Warps and weaves, wools, bouclé, mohair, sheepskin — the cosseting fabrics an artisan’s loom is made of are all A/W interior staples. We’re demanding seriously comfortable surroundings as we hunker down this season, going beyond just furniture as designers push the textile boundaries to three-dimensional wall hangings as well as cosy-clad homewares. Perhaps it’s an antidote to a chaotic environment, or it may simply be the impossibly soft designs popping up, most notably bouclé and sheepskin, which have made their way into the likes of Gubi’s Stay Collection as well as five-star hotel rooms. Either way, there’s nothing like curling up on a sofa that feels like a sheep.
It’s commonly understood that every home looks better with some greenery on show, not to mention plants make great quarantine buddies — if you can keep them alive. In the past year, Instagram exploded with styled pictures of variegated leaves in pots. But there’s ‘roots’ (ahem) to the botanical boom: plants are thought to reduce stress levels by up to 40pc. They are the embodiment of health that we can savour every day and be inspired by. They remind us of the outdoors and a slower pace of life. They also make great gap fillers, add visual interest, colour and form, are versatile and inexpensive. And, even if you’re missing a green thumb, there’s plenty of very good aesthetic fake options.
This one goes beyond leopard print and celebrates the beauty of nature’s furry and feathered friends, sliding nicely up beside one of this year’s hottest trends: nature. But it might go further than that, to our desire to experience the energy of exotic lands and their climates, which we’re sorely missing. Homewares inspired by tropical jungles and zoological drawings from the 1800s are everywhere. There’s something joyful about seeing elephants, flamingos, lobsters and exotic birds on trays, or as wall hooks and lamp stands, adding something of a Darwinian charm to your home.

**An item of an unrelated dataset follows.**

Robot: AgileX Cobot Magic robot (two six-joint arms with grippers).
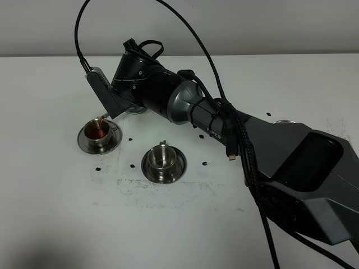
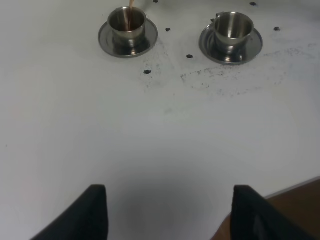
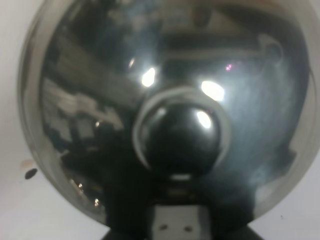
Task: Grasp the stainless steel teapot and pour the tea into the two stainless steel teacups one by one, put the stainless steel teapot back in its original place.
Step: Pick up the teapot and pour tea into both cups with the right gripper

One of the responses to the pandemic has been a return to nostalgia in design terms, with vintage décor making a comeback. Vintage comes in many guises but, generally, it’s all about the lived-in look. People are realising the value of particular items and their related emotions. Antiques, repurposed, salvaged, mid-century, retro — we’re craving a more personal feel to our homes. Breaking out your grandmother’s old glassware or repurposing that shabby bedside table can often give it that unique look, while providing you with a sense of nostalgia and security. Irish companies Vintage Hub and Molly’s Vintage Vibe have well-curated pieces — the key is to reference the look as opposed to a blanket design. Use accent pieces and layer up.